REQUIREMENT: Return all of the listing word for word; the pictures stay out.

↓

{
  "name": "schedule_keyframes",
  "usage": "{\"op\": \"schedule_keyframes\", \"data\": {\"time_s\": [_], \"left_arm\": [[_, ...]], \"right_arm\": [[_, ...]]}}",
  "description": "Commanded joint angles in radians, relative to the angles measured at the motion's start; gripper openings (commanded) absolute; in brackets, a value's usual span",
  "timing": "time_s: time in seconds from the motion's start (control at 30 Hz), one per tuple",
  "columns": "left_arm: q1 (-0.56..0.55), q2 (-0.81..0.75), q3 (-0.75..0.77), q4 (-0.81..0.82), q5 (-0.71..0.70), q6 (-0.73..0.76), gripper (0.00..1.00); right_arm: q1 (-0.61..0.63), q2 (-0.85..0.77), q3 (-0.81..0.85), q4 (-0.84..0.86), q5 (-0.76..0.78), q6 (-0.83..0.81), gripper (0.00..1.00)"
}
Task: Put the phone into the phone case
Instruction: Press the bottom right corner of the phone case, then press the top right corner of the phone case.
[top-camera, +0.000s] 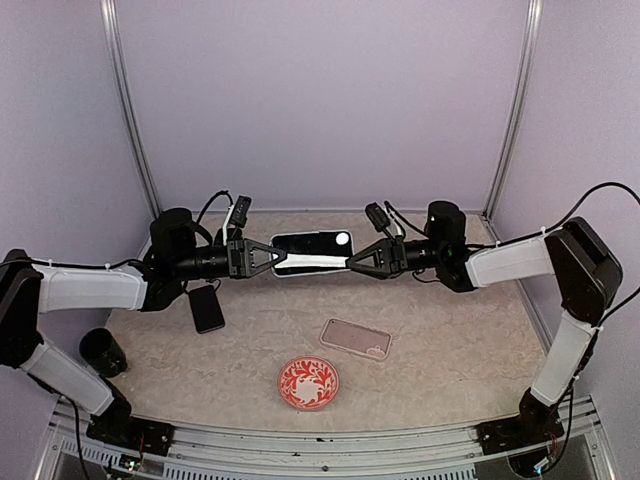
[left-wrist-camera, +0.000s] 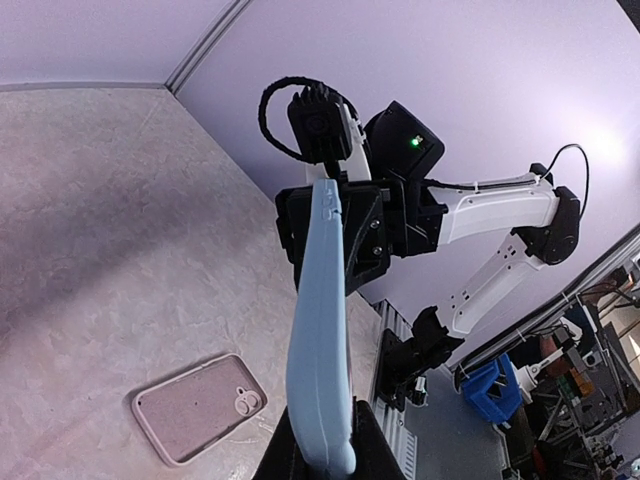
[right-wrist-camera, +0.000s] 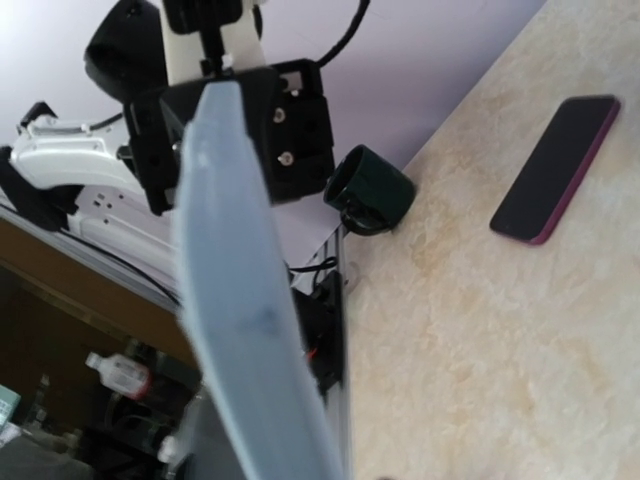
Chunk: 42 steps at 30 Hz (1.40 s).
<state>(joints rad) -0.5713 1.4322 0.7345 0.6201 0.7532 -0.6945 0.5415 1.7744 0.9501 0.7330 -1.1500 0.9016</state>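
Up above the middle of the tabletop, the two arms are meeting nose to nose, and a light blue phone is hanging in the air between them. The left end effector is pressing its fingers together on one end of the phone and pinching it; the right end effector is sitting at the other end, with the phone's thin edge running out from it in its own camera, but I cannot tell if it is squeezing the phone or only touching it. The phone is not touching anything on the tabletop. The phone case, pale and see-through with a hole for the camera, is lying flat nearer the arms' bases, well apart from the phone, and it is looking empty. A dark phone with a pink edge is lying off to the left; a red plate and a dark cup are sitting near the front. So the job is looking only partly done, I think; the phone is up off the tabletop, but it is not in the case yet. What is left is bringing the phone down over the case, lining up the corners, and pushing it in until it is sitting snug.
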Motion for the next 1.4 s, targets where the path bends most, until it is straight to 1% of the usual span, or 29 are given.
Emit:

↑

WRITTEN SOLUTION:
{
  "name": "schedule_keyframes",
  "usage": "{\"op\": \"schedule_keyframes\", \"data\": {\"time_s\": [_], \"left_arm\": [[_, ...]], \"right_arm\": [[_, ...]]}}",
  "description": "Commanded joint angles in radians, relative to the angles measured at the motion's start; gripper openings (commanded) absolute; in brackets, a value's usual span",
  "timing": "time_s: time in seconds from the motion's start (control at 30 Hz), one per tuple",
  "columns": "left_arm: q1 (-0.56..0.55), q2 (-0.81..0.75), q3 (-0.75..0.77), q4 (-0.81..0.82), q5 (-0.71..0.70), q6 (-0.73..0.76), gripper (0.00..1.00); right_arm: q1 (-0.61..0.63), q2 (-0.85..0.77), q3 (-0.81..0.85), q4 (-0.84..0.86), q5 (-0.76..0.78), q6 (-0.83..0.81), gripper (0.00..1.00)"
}
Task: Put the phone into the phone case
Instruction: Press the bottom right corner of the phone case, then press the top right corner of the phone case.
[top-camera, +0.000s] 
[left-wrist-camera, +0.000s] 
[right-wrist-camera, +0.000s] 
Chunk: 42 steps at 30 Hz (1.40 s).
<state>(joints rad) -0.5713 1.4322 0.7345 0.6201 0.7532 -0.6945 0.5415 1.7744 0.9501 0.7330 -1.1500 0.9016</state>
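Up above the middle of the tabletop, the two arms are meeting nose to nose, and a light blue phone is hanging in the air between them. The left end effector is pressing its fingers together on one end of the phone and pinching it; the right end effector is sitting at the other end, with the phone's thin edge running out from it in its own camera, but I cannot tell if it is squeezing the phone or only touching it. The phone is not touching anything on the tabletop. The phone case, pale and see-through with a hole for the camera, is lying flat nearer the arms' bases, well apart from the phone, and it is looking empty. A dark phone with a pink edge is lying off to the left; a red plate and a dark cup are sitting near the front. So the job is looking only partly done, I think; the phone is up off the tabletop, but it is not in the case yet. What is left is bringing the phone down over the case, lining up the corners, and pushing it in until it is sitting snug.
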Motion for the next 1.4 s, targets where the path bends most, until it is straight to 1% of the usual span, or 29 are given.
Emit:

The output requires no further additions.